• Task item
Copy, from the material below, each line where "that" shows up.
══════════
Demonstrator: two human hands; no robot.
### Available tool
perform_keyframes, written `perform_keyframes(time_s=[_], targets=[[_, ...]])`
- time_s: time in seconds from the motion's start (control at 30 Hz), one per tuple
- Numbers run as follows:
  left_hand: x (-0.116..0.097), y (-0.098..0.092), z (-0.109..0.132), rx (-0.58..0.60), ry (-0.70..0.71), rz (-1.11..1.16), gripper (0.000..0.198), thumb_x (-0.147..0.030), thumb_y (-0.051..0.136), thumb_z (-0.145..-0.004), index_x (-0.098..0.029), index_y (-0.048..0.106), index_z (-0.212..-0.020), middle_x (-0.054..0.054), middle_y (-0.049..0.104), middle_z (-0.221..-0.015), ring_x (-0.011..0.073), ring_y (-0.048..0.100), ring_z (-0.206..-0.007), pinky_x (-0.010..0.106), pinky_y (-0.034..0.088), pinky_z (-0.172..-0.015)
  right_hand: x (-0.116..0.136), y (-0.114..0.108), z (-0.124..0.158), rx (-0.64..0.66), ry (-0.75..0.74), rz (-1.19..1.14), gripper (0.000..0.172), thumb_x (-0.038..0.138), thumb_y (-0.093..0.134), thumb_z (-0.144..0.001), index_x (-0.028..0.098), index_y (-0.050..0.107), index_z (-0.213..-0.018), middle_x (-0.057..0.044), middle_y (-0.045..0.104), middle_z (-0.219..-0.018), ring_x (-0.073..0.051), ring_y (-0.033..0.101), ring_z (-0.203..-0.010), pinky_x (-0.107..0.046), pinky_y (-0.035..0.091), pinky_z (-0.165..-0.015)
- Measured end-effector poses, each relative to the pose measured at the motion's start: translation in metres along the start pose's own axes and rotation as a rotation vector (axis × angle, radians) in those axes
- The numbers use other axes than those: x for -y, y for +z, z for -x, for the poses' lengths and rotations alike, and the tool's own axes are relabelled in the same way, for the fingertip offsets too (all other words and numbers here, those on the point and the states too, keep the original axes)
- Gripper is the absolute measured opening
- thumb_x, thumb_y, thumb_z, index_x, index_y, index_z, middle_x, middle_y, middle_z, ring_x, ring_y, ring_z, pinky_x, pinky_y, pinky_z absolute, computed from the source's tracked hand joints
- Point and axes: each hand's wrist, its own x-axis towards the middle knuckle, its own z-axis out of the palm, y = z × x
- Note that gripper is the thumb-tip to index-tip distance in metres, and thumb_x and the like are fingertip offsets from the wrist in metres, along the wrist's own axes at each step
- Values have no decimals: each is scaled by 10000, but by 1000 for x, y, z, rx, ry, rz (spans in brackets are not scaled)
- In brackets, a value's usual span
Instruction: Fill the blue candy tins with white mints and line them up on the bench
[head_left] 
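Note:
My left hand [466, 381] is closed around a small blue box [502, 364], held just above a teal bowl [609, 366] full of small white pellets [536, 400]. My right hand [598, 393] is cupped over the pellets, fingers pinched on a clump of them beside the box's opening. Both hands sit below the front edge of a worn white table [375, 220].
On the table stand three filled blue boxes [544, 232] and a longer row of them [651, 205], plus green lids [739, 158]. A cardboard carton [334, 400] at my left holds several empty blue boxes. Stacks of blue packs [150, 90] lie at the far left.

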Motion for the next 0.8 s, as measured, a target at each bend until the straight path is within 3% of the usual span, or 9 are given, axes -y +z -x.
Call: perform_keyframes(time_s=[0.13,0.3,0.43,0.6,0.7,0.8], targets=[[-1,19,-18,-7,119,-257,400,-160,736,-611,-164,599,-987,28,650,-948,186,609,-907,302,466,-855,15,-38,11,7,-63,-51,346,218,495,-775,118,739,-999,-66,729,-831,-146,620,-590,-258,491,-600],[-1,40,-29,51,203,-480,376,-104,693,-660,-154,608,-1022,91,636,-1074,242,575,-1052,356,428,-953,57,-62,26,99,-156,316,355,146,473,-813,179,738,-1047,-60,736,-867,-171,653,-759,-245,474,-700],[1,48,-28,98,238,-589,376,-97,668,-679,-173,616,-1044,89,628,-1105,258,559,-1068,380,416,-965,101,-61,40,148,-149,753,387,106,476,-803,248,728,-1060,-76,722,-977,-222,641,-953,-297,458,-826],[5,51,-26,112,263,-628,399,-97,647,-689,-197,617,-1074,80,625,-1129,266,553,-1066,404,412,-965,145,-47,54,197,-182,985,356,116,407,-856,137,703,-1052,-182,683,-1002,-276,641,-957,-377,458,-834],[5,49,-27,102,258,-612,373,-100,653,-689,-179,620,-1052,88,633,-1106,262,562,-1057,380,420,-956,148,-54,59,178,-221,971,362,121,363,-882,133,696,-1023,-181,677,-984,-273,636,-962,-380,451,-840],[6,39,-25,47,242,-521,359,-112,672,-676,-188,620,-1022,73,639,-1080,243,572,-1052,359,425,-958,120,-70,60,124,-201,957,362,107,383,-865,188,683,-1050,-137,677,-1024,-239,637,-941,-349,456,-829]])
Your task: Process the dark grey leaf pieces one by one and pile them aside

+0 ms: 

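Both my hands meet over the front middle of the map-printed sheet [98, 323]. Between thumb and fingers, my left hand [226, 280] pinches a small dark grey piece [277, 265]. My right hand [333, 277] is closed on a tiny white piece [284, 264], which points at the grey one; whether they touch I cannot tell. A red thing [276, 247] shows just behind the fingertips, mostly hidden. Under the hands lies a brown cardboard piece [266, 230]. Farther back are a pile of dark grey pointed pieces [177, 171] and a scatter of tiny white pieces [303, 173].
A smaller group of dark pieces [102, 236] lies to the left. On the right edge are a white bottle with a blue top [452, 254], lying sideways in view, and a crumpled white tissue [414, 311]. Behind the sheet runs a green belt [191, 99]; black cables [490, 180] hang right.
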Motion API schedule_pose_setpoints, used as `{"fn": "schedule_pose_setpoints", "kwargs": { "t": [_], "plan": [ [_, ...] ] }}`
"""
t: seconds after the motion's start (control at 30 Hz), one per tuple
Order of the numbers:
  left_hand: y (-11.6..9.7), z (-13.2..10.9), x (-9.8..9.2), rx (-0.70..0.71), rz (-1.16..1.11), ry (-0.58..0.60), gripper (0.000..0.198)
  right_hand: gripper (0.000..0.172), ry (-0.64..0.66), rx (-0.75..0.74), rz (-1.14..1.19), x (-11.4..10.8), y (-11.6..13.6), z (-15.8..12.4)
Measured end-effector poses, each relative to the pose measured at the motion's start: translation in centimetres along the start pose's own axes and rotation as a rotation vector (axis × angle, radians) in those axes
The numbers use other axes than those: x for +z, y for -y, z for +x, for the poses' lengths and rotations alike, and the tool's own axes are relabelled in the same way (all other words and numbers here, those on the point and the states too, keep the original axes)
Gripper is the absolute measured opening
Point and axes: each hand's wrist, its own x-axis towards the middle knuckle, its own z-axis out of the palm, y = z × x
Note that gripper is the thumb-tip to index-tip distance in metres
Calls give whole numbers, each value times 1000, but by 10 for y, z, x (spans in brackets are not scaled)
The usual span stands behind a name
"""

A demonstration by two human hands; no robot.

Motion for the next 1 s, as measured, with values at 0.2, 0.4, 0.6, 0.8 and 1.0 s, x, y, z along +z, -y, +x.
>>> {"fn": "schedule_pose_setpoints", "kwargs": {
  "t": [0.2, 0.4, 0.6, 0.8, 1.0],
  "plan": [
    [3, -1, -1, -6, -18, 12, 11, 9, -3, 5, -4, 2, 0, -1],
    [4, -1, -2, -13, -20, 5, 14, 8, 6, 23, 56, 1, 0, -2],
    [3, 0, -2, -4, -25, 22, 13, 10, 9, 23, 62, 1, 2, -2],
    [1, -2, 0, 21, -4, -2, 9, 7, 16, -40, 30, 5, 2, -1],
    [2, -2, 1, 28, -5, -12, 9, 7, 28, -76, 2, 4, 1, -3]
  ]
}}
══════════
• Answer area
- Note that gripper is the thumb-tip to index-tip distance in metres, and thumb_x and the like are fingertip offsets from the wrist in metres, along the wrist's own axes at each step
Note that gripper is the thumb-tip to index-tip distance in metres

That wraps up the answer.